India - Pakistan:  Pakistan Blames India For ‘Islamophobia’

Protests have broken out across Pakistan in the wake of the controversy over comments on Prophet Mohammed by two BJP leaders. While   “monitoring” the security situation for its High Commission in Islamabad, India has asked the Pakistani government to ensure the safety of minorities, sending a formal protest about the attack on a Hindu temple in Karachi.

Spokesperson Arindam Bagchi at the weekly media briefing Thursday said “We’ve conveyed our protest to the Pakistan government, urging them to ensure safety, security & well-being of its minority communities.”

Earlier on 5 June, India had rejected critical comments made by the Pakistani government and Prime Minister Shehbaz Sharif, calling Pakistan a ‘serial violator’ of minority rights.

In a tit for tat, Pakistan’s Ministry of Foreign Affairs said “The Government of India would be well advised to introspect and ensure the protection of the fundamental rights, lives, and places of worship of minorities across India, particularly Muslims who are facing brutal attacks from the proponents of ‘Hindutva’ holding on to the reins of power in the country.”

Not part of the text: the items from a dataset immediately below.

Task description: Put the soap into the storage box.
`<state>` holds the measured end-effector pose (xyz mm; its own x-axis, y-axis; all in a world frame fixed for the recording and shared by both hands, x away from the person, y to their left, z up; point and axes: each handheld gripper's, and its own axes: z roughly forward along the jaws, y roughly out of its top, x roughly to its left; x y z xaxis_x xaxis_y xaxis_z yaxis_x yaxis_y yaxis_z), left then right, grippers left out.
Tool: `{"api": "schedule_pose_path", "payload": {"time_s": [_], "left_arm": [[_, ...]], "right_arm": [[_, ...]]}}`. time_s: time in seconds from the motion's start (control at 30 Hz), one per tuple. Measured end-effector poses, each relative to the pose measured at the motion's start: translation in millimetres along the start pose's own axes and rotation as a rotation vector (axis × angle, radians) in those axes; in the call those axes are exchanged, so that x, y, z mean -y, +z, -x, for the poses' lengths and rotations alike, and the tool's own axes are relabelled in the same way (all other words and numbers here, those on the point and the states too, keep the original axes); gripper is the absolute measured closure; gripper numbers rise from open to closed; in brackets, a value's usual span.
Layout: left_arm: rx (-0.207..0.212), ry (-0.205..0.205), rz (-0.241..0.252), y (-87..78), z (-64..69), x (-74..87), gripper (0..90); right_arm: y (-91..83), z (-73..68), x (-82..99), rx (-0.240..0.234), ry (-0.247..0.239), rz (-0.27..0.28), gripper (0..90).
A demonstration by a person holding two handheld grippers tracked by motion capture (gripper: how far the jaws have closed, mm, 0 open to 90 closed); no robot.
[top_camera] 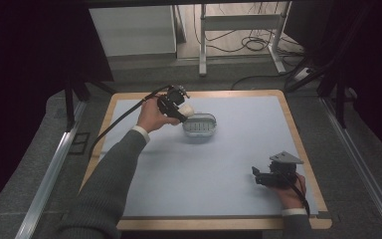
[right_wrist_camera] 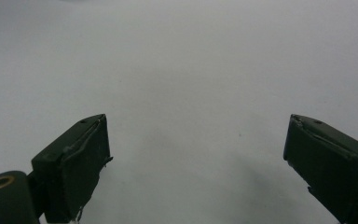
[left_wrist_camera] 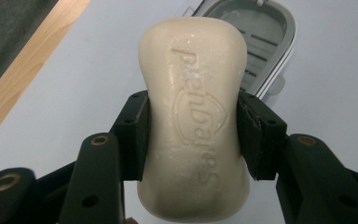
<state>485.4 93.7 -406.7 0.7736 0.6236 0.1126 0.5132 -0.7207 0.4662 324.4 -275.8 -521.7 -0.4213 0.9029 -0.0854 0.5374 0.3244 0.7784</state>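
Cream-white, a moulded oval bar of soap (left_wrist_camera: 196,121) with raised lettering on its upper face sits clamped across its middle between the 2 black jaws of the left gripper (left_wrist_camera: 193,135), 1 pad pressed to each long side. In the high view the left gripper (top_camera: 179,105) is held up at the far left part of the pale blue mat (top_camera: 209,164), the soap (top_camera: 186,109) just beside the near-left rim of a translucent grey oval soap dish (top_camera: 200,124) with a slotted floor. From the left gripper view the dish (left_wrist_camera: 261,42) lies beyond and to the right of the bar's far end, standing on the mat; whether the soap touches it cannot be told.

The right gripper (top_camera: 259,177), black with a grey three-cornered plate on top, rests low at the near right part of the mat, well apart from the dish. In the right gripper view its 2 jaws stand wide apart over bare mat (right_wrist_camera: 191,70), holding nothing.

The mat covers a light wooden table (top_camera: 298,134) whose edge frames it.
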Motion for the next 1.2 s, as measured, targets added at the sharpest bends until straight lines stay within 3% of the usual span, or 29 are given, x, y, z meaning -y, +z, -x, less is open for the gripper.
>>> {"api": "schedule_pose_path", "payload": {"time_s": [0.13,0.3,0.5,0.6,0.77,0.93,1.2], "left_arm": [[-0.022,0.036,-0.020,5.8,2.5,-4.4,49.5],[0.005,0.058,0.009,8.7,7.8,-15.2,49.5],[0.000,0.097,-0.004,14.4,11.9,-24.8,49.5],[0.030,0.091,0.008,17.4,11.7,-28.4,49.5],[0.026,0.105,0.004,24.2,10.1,-30.6,49.5],[0.062,0.094,0.027,30.9,10.8,-34.8,49.5],[0.070,0.106,0.003,50.4,16.1,-36.3,49.5]], "right_arm": [[-0.1,0.4,0.1,0.001,-0.001,0.001,6.6],[0.7,0.9,0.8,0.002,-0.001,-0.006,6.6],[1.4,1.5,1.3,0.005,-0.001,-0.005,6.6],[0.9,1.4,1.1,-0.001,0.002,-0.003,6.6],[0.9,2.3,1.1,-0.003,0.005,-0.002,6.6],[1.3,2.7,1.5,-0.002,0.005,-0.004,6.6],[2.0,2.9,2.1,-0.003,0.008,-0.009,6.6]]}}
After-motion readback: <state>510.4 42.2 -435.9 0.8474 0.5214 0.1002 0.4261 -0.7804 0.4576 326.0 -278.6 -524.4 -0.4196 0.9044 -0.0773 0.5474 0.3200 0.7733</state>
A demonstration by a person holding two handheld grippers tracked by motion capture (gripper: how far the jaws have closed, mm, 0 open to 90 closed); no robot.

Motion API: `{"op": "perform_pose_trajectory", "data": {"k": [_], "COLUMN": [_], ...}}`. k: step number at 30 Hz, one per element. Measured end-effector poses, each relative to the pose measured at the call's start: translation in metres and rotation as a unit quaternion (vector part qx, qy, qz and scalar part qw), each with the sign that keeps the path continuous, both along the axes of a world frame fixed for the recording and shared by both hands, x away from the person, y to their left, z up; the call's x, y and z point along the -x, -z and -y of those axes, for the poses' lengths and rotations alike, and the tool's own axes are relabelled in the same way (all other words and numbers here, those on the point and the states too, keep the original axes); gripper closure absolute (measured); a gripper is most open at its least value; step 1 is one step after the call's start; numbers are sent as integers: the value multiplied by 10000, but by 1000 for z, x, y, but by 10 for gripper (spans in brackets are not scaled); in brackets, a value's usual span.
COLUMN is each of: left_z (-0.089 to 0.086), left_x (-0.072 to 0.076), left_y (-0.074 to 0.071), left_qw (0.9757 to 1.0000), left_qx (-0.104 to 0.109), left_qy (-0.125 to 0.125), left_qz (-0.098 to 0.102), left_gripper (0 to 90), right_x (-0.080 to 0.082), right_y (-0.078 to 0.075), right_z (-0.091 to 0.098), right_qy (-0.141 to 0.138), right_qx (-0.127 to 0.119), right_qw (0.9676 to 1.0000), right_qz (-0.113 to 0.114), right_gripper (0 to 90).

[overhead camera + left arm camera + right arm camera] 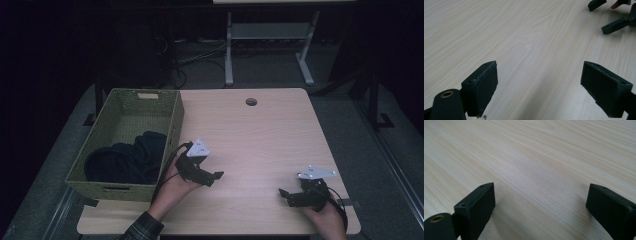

Earlier last week, Pakistan’s National Assembly and Senate passed resolutions condemning the comments made in India, unanimously. The resolutions blamed the Modi government for what it called ‘Islamophobia’ in India, and called for intervention by the United Nations. Former Pakistani Prime Minister Imran Khan addressed a rally demanding the Pakistan government sever ties with India and boycott Indian products.